- [Problem details] Count, in the data that follows, every line with the string "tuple", and give that count as the whole reply.

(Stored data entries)
⁂

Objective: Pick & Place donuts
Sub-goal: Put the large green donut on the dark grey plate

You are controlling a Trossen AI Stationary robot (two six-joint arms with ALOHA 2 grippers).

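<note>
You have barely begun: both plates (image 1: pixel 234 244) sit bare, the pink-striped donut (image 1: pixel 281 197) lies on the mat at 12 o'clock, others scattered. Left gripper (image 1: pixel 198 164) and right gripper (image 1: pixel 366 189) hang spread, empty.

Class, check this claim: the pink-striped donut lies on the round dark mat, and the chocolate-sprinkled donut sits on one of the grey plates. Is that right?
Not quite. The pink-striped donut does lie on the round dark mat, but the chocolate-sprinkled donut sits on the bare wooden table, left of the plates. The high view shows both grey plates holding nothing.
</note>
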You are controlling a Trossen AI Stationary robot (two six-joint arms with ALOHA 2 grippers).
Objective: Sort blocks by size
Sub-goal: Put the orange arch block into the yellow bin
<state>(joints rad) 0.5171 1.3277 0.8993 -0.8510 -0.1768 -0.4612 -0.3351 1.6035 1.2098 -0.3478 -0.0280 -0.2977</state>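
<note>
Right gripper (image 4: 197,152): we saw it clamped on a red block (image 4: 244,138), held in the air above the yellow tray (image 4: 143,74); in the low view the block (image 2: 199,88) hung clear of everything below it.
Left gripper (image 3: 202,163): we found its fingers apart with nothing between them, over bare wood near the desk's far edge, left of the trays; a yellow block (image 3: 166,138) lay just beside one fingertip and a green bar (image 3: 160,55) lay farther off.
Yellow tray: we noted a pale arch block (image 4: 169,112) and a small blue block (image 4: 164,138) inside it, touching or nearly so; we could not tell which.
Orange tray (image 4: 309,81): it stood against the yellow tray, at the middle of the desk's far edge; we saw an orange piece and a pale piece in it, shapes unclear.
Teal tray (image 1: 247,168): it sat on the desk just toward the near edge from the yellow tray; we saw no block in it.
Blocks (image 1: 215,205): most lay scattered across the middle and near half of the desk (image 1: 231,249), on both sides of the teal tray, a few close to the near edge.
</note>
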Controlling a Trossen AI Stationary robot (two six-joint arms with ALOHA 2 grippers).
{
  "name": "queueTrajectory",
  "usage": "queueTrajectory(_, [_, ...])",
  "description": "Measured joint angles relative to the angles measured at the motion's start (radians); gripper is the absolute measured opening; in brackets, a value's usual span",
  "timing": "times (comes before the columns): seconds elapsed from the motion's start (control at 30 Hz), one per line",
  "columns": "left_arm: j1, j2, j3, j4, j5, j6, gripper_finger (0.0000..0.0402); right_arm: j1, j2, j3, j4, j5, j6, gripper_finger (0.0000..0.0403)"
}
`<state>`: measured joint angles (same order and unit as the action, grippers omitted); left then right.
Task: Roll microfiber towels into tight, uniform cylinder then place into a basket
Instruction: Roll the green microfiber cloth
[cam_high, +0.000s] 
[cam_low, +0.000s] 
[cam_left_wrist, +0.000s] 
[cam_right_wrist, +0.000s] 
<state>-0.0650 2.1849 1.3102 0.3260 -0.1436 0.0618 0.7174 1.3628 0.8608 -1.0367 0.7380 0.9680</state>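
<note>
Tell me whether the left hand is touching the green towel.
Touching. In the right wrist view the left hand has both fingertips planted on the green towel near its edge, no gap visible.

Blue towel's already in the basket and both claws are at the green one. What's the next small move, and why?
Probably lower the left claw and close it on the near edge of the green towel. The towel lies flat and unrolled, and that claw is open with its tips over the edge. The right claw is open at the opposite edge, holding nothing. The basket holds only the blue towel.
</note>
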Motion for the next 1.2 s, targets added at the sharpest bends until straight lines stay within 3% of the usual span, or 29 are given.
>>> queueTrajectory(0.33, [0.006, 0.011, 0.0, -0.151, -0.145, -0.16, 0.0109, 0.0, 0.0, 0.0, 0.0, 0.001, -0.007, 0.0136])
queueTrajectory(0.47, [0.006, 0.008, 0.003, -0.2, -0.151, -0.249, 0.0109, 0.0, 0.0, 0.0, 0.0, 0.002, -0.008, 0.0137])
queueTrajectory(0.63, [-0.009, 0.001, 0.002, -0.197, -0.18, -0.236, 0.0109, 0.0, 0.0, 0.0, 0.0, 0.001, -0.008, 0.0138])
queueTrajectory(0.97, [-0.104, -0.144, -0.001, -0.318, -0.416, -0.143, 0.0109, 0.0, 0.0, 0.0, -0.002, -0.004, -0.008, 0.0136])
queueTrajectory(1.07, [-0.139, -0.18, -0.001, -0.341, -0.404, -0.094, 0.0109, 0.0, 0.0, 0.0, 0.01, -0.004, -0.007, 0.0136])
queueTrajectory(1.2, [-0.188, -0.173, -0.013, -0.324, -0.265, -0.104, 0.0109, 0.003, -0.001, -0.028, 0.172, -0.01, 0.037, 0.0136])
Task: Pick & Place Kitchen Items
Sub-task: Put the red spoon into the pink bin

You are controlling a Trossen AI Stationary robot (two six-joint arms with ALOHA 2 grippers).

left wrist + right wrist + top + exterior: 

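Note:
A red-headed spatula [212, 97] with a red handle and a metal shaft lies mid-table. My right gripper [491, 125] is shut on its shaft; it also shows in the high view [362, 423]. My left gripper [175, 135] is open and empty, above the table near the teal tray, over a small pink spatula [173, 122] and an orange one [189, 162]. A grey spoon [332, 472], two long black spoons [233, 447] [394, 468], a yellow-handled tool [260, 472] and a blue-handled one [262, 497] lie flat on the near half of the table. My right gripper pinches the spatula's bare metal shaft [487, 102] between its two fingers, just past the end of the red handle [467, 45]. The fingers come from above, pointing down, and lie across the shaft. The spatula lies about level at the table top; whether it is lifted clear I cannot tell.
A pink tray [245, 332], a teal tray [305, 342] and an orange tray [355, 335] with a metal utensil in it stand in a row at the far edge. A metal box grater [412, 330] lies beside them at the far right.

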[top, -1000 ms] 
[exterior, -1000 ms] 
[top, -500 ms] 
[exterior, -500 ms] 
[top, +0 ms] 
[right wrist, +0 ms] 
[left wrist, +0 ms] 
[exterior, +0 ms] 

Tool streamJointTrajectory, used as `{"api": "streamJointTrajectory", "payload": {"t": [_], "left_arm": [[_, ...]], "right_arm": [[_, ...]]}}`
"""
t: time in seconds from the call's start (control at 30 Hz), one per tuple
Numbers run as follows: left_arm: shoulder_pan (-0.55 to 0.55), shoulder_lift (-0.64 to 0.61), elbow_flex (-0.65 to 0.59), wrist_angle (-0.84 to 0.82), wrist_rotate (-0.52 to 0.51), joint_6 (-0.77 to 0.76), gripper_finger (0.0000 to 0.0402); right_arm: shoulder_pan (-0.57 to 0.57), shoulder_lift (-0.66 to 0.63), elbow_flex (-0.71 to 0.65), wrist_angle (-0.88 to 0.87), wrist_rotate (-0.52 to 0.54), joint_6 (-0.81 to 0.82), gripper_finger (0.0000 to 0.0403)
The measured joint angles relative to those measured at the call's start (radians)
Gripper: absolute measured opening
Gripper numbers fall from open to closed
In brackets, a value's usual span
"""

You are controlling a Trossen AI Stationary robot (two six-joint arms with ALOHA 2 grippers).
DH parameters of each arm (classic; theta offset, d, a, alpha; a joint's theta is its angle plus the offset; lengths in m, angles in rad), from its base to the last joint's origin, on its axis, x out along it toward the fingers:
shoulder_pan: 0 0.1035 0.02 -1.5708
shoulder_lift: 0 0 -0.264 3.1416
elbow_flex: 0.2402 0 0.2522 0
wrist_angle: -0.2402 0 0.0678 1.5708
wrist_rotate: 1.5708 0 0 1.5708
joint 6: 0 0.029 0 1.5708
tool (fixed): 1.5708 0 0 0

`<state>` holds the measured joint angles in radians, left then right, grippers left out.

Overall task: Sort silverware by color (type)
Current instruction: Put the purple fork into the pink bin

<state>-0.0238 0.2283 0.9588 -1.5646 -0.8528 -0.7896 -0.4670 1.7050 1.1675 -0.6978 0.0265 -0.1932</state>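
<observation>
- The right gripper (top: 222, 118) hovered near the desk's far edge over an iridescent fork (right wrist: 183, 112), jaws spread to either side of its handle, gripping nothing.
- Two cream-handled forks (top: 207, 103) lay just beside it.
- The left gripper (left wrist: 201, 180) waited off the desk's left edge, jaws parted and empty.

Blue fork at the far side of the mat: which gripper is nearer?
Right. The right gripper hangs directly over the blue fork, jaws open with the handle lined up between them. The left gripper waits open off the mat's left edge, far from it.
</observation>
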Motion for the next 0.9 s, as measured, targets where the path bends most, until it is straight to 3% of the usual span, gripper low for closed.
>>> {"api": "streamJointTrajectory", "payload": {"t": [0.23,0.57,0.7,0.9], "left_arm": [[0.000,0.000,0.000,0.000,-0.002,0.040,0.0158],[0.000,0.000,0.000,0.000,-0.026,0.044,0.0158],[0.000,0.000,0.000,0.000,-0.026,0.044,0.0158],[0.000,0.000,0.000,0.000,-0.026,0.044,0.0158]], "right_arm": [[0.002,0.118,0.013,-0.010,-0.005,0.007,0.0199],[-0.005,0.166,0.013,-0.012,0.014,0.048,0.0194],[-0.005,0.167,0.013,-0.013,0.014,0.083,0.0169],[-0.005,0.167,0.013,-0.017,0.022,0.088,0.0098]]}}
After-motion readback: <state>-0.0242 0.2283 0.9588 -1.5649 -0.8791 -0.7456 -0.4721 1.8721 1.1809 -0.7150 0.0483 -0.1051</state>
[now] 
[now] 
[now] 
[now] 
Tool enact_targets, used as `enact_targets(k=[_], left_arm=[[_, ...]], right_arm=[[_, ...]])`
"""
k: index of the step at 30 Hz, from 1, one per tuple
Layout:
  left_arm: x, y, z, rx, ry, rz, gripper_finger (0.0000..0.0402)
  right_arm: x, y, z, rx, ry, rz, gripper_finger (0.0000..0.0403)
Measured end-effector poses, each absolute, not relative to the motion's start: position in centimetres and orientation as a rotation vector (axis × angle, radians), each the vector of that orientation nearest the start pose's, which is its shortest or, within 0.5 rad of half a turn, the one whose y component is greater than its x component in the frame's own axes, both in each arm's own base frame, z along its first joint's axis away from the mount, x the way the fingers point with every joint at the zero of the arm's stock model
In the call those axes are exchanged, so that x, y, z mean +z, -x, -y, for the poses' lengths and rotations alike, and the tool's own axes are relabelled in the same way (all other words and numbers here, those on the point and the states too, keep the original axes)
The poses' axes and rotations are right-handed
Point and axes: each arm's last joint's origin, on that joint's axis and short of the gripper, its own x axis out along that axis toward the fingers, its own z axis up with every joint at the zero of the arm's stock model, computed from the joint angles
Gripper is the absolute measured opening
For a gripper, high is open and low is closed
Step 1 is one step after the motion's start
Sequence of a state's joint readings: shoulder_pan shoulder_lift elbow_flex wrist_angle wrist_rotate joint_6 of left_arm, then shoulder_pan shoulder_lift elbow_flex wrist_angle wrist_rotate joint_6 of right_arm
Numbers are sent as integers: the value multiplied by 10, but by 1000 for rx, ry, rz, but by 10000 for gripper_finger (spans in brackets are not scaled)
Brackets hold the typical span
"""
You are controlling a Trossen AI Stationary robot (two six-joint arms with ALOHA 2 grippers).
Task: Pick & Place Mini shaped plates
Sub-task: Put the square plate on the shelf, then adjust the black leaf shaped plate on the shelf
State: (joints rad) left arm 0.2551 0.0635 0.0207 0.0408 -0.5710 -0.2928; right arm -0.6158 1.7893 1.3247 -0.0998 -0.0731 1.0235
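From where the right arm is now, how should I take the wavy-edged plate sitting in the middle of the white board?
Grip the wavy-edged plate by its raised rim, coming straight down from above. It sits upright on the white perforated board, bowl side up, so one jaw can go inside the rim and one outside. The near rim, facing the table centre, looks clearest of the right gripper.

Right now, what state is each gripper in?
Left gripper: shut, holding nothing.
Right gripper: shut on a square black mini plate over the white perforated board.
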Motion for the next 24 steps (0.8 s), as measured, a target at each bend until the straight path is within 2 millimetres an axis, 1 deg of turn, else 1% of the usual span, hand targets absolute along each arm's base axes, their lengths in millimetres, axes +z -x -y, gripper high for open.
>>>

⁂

- [Exercise result] 2